Dulu aku pernah berjanji, kalau Rosyad menjadi pemain badminton profesional nanti aku akan menjadi penggemar terberatnya. Janji itu kepegang hingga detik ini. Segala tentang dia tak pernah benar-benar mati. Walaupun pernah memudar beberapa kali karena aku berpacaran dengan pria-pria pilihanku.
***
Pukul lima tiga puluh pagi tidak terlalu dingin tetapi akan lebih baik jika kuseduh kopi capuccino di ruang keluarga yang biasa untuk relaksasi. Sendirian saja, karena sekarang aku memang tinggal di sini bersama wanita paruh baya yang merupakan asisten pribadiku dan seorang satpam.
Kutekan salah satu tombol pada remot hitam legam itu. Niatku ingin menonton kartun pagi yang menceritakan persahabatan dan kekonyolan makhluk laut. Namun ada bisikan malaikat untuk menonton berita olahraga di channel lain. Aku senyum-senyum saja ketika melihat hasil el clasico semalam yang dimenangkan Real Madrid, merasa bodoh juga mengapa semalam aku tidak nonton dan malah serius dengan setrum.
Acara berita olah raga hanya tiga puluh menit, ada kurang lebih tiga menit untuk setiap cuplikannya. Salah satu dari tiga menit itu sukses membuat mataku hujan deras. Dadaku mulai sesak juga tanganku begitu kaku yang mungkin akan memecahkan cangkir seandainya tadi kopi panasku tak kuletakkan di meja.

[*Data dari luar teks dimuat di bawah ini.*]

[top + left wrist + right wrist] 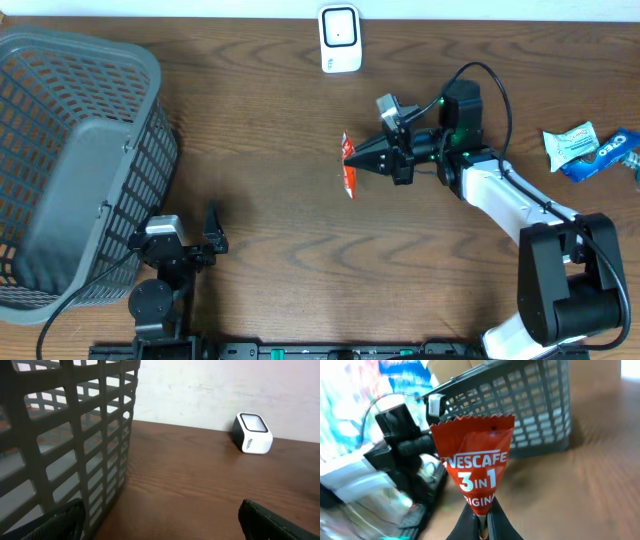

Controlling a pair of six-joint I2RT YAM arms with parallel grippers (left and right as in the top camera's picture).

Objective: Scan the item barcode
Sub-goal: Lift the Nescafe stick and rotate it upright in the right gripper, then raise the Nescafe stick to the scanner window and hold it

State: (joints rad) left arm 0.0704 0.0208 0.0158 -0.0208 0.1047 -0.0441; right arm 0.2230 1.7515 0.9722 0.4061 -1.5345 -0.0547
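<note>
Only the right wrist view makes the print readable: "NESCAFE 3 IN 1" on the red sachet [472, 460], which the right pincer [481, 519] holds clenched by its lower end. The overhead view places that sachet at mid-table, nearer than the white scanner [340, 38] at the far edge. The left pincer [214, 232] stands released just beside the grey basket [80, 160], with open table [270, 200] between the arms.

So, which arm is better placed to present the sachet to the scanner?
Right. The right tool is shut on the red Nescafe sachet, not far from the white scanner. The left tool is open and empty, next to the basket.
</note>
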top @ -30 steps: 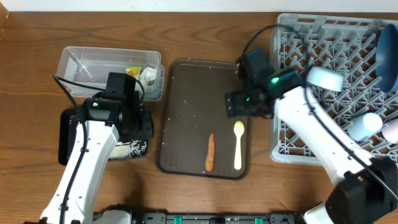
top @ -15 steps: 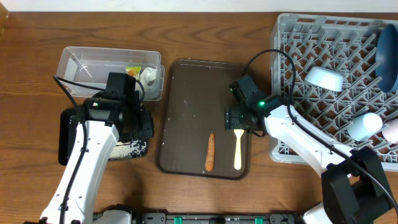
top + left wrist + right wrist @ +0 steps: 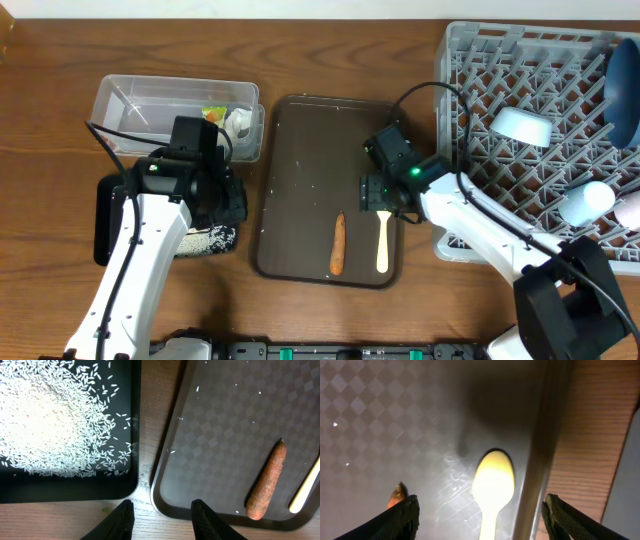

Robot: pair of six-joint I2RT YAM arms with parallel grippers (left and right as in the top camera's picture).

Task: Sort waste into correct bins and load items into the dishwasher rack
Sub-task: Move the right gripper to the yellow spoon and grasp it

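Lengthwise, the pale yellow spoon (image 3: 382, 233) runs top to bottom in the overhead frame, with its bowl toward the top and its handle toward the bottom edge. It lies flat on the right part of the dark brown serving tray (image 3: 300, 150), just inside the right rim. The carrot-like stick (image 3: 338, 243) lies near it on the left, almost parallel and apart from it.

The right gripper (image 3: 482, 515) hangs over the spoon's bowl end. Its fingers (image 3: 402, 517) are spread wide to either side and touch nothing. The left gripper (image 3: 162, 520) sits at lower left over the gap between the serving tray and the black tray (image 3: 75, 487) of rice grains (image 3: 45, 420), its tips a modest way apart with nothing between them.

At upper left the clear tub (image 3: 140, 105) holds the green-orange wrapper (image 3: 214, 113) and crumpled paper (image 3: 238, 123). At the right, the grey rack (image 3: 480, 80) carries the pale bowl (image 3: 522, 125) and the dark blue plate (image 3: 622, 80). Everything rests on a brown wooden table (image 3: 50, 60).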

“Pemirsa, ada kabar bahagia dari dunia badminton. Pasalnya kemarin Indrawan Rosyad melangsungkan resepsi pernikahannya di Hotel Kaisar, Solo. Yang sebelumnya telah melaksanakan janji suci di Masjid Agung. Sekitar seribu tamu undangan turut memeriahkan pesta sakral ini, termasuk beberapa atlet dari berbagai cabang dan selebritis papan atas.......”

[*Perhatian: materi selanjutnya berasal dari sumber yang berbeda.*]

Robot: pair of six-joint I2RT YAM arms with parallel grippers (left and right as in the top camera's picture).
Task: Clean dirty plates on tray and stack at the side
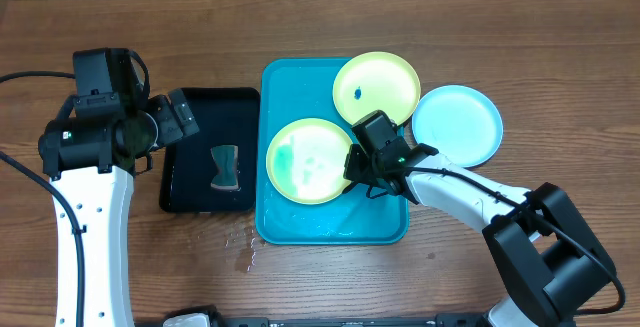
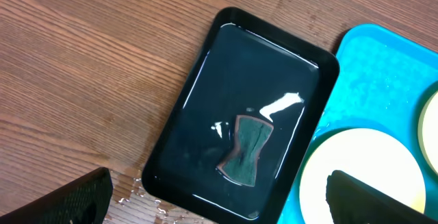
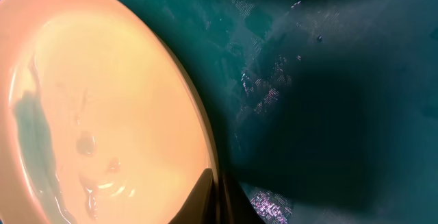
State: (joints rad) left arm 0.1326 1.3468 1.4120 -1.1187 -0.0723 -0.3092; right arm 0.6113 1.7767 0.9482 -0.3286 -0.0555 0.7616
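Note:
The turquoise tray [image 1: 285, 217] holds two pale yellow-green plates. The near plate [image 1: 305, 162] is wet, with a greenish smear on its left side. The far plate [image 1: 376, 87] has a small blue speck and overlaps the tray's back right rim. A light cyan plate [image 1: 458, 124] lies on the table to the right of the tray. My right gripper [image 1: 352, 170] is shut on the near plate's right rim; the right wrist view shows the plate [image 3: 96, 107] with the fingers [image 3: 217, 196] pinching its edge. My left gripper [image 1: 175, 117] is open and empty above the black tray.
A black tray [image 1: 185, 182] left of the turquoise tray holds water and a dark green sponge [image 1: 226, 167]; the left wrist view shows the sponge [image 2: 246, 148] too. Water drops [image 1: 240, 242] lie on the wooden table in front of the trays.

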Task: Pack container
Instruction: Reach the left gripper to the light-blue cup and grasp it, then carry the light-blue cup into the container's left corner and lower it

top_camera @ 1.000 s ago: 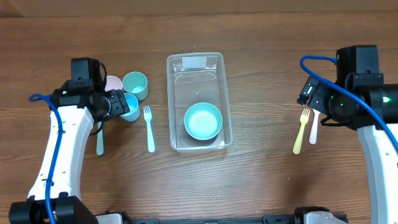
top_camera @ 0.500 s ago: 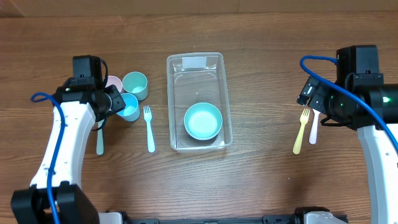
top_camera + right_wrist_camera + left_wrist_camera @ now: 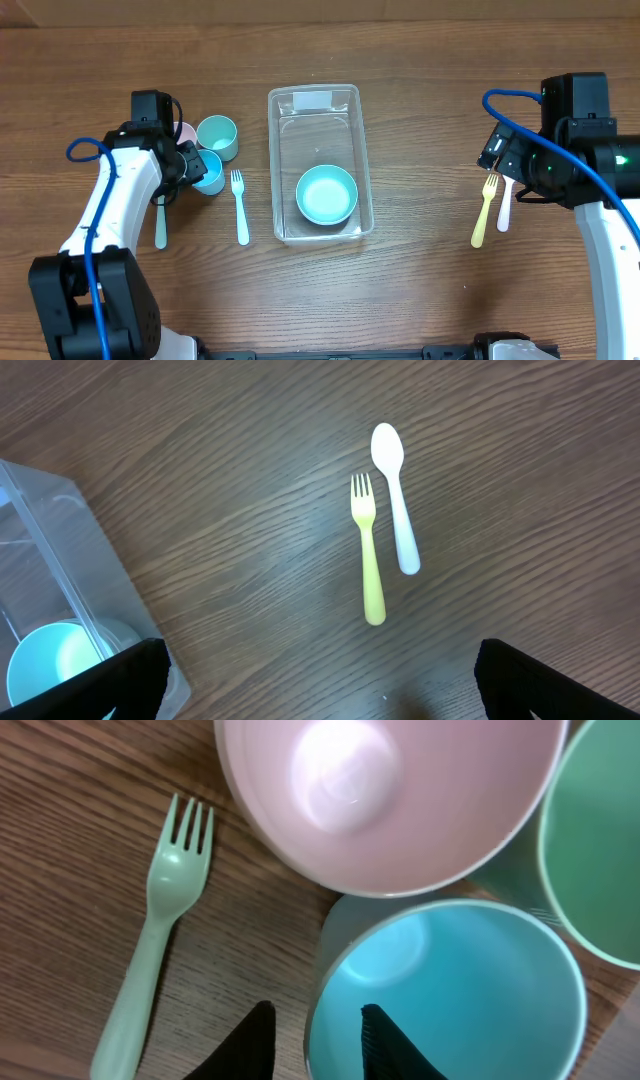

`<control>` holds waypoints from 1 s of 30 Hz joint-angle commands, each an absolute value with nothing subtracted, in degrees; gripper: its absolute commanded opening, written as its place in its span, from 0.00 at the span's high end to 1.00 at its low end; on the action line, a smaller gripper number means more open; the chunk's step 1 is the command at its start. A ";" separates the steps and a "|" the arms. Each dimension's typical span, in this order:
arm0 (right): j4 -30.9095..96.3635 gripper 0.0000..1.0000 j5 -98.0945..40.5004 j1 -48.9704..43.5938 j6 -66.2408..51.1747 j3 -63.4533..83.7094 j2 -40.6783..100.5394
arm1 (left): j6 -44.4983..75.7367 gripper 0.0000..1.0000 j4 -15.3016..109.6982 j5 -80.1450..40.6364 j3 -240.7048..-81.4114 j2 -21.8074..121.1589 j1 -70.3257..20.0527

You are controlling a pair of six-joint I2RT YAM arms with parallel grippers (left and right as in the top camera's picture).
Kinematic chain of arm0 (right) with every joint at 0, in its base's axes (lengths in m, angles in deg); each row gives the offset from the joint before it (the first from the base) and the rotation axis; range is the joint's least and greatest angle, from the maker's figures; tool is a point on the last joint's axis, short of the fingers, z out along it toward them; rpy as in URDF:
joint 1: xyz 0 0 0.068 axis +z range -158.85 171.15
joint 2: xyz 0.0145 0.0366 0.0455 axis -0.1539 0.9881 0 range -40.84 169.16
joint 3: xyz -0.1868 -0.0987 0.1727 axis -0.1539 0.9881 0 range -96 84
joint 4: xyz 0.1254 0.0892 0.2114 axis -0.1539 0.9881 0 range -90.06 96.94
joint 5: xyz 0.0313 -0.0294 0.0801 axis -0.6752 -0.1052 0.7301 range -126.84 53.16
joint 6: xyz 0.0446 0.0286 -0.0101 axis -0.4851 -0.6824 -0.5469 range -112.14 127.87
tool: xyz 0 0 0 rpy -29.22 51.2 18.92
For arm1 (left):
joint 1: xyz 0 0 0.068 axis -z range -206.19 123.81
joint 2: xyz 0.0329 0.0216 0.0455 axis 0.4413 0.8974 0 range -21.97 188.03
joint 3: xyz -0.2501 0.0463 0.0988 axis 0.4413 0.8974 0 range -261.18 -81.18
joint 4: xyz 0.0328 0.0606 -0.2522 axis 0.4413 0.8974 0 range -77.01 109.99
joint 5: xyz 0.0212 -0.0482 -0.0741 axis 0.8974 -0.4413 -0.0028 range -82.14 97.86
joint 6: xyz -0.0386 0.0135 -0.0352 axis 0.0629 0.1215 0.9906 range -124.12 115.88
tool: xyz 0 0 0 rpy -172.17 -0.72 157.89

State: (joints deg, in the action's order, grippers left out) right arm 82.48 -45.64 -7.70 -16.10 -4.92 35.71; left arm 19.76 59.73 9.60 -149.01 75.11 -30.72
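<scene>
The clear rectangular container stands at the table's centre, its pale label at the far end, with a teal bowl inside near the front; it also shows in the right wrist view. My left gripper is open, its fingers straddling the rim of a blue cup, one finger inside and one outside. In the overhead view it is at that blue cup. My right gripper is wide open and empty above bare wood, right of the container.
A pink cup and a green cup stand touching the blue one. A pale green fork lies to its left and a teal fork to its right. A yellow fork and a white spoon lie at the right.
My left gripper has shifted a little to the right, onto the blue cup. The right arm has not moved.
</scene>
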 commanded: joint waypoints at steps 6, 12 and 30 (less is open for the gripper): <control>82.33 0.00 -45.79 -7.90 -16.17 -5.31 35.47 | 19.85 0.96 59.41 9.18 -148.86 78.73 -30.61; 82.33 0.00 -45.79 -7.90 -16.17 -5.31 35.47 | 18.58 0.96 61.22 4.92 -150.59 78.63 -30.61; 82.33 0.00 -45.81 -7.90 -16.17 -5.31 35.47 | 15.98 0.96 79.14 3.33 -174.54 73.14 -17.85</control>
State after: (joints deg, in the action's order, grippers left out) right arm 82.48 -45.64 -7.70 -16.10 -4.92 35.71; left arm 17.97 79.01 4.42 -169.30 75.15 -22.79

Semoga bahagia. Biar aku tetap menjadi penggemar terberatmu. Hanya sekedar menggemari, buka memiliki. Kulihat Rosyad mengecup kening istrinya, lewat layar televisi. Dulu kuharap aku dan kau menjadi sepasang kekasih yang memiliki cinta sejati. Ternyata aku salah, aku dan kau mengalami cinta platolis, cinta fans pada idolanya. Di balik jaring raketmu, ada cinta dariku. Benar kata pepatah “cinta tak harus memiliki”.
*
“Tok tok tok..”, kuketuk pintu rumah tunanganku. Air mata sudah berhenti, namun mataku masih merah berkaca-kaca dan hidungku masih bengkak. Begitu ia membukakan pintu untukku, langsung kudekap tubuh Harris. Mimpi apa semalam, sudah satu setengah tahun menjalin kasih dengannya, baru sekarang kurasakan hangat peluknya. Aku memaklumi saja, karena pasti ada alasan bukan mukhrim. Krisan kuning di teras rumah Harris menjadi saksi atas semua pengaduanku. Tentu saja aku tidak bercerita tentang Rosyad. Harris mengajakku ke ruang tamunya yang serba biru. Kami duduk berdua. Kusandarkan kepalaku pada lengan Harris.

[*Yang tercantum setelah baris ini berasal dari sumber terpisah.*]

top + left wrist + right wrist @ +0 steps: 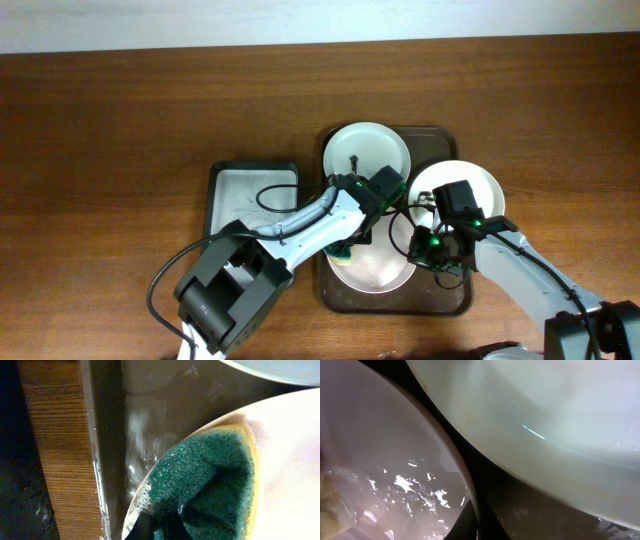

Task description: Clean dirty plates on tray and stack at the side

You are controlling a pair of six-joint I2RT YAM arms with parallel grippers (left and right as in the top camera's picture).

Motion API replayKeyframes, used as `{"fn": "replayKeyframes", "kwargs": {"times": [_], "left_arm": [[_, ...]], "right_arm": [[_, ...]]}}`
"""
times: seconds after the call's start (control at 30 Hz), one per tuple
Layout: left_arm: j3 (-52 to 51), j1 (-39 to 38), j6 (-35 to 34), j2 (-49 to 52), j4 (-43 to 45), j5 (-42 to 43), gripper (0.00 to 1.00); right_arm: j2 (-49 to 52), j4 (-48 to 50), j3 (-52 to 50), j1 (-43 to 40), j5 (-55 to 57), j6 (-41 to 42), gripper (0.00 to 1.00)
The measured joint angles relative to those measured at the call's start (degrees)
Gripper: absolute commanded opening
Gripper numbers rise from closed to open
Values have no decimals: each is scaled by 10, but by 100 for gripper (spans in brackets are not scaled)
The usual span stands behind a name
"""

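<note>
Your white-shelled left arm (305, 222) and right arm (525, 268) carry black joint housings, looping black cables (276, 190) and small green lights (436, 243).

overhead: bright, sharp; left wrist: dim, blurred; right wrist: soft focus, glare on plate (410, 485)

Three white plates: far plate (366, 155), right plate (478, 185) and near plate (385, 270), all toward the table's right edge. One brown tray (435, 140) lies under them. One grey tray (232, 205) sits mid-table. One sponge (210, 480). Two arms: left arm (305, 225), right arm (530, 272).
</note>
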Motion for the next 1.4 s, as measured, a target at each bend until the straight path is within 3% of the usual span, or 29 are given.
{"fn": "replayKeyframes", "kwargs": {"times": [0.13,0.33,0.63,0.8,0.93,1.07,1.17,1.4], "left_arm": [[-2,3,0,0,51,29,0],[-25,24,0,0,186,174,0],[-29,3,-2,10,232,243,0],[-18,20,-1,9,169,240,0],[-22,52,3,-18,71,165,0],[-36,66,30,-89,37,96,0],[-40,87,51,-195,0,54,0],[-76,206,130,-301,-40,43,0]], "right_arm": [[-1,-7,1,-1,12,4,4],[-3,-12,4,-7,40,8,4],[-3,-11,4,-7,40,5,4],[-3,-7,4,-7,36,3,4],[-3,-6,4,-5,33,1,4],[-7,-14,4,-4,34,1,4],[-44,-51,4,-4,53,-1,4],[-175,-161,83,40,147,-37,4]]}}
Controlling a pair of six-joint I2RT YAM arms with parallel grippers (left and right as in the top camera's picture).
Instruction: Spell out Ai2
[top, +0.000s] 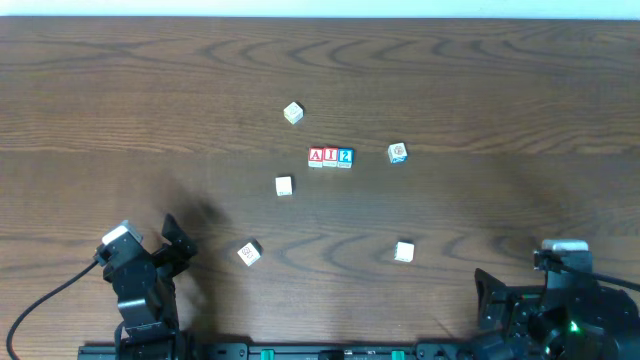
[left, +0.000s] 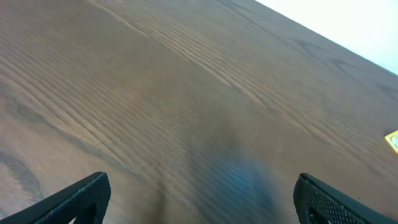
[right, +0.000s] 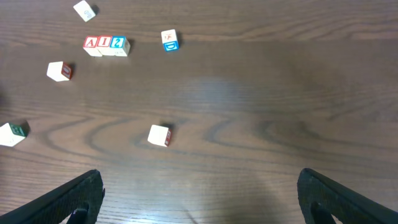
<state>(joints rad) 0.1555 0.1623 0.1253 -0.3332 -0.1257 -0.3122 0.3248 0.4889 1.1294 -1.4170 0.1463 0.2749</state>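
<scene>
Three letter blocks stand side by side in a row in the middle of the table: a red A, a red I and a blue 2. The row also shows in the right wrist view, A, I, 2. My left gripper is open and empty at the front left, far from the row; its fingers frame bare wood in the left wrist view. My right gripper is open and empty at the front right, fingers wide apart in the right wrist view.
Loose blocks lie around the row: one behind it, one with blue marks to its right, one to its front left, one near my left gripper, one at the front right. A yellow block edge shows.
</scene>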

“Kamu kenapa ?”, suara beratnya empuk di jiwa, ia bertanya padaku bernada peduli.
“Kamu akan bersamaku selamanya, kan ?
“Tentu saja. Tapi kenapa kamu tanya begitu ?”.
“Aku takut kehilangan kamu.”
Di sampingku ada Harris, lelaki alim yang sering di sapa ustadz oleh teman-temannya. Ia setia menemaniku, tak pernah sekali pun
mengukir luka.
Maafkan aku Harris, masih ada Rosyad di benakku. Jujur saja aku tak bisa menghancurkan bayangannya. Aku tahu, mungkin dosa besar bila melirik sesuatu milik orang lain dan masih menginginkannya. Semakin berat lagi hukuman untukku bila sampai menyakitimu akibat perasaan ini.
Belasan tahun ada Rosyad di jiwaku, hingga kini umurku telah menginjak dua puluh enam. Tapi ada Harris yang akan menemaniku hingga puluhan tahun.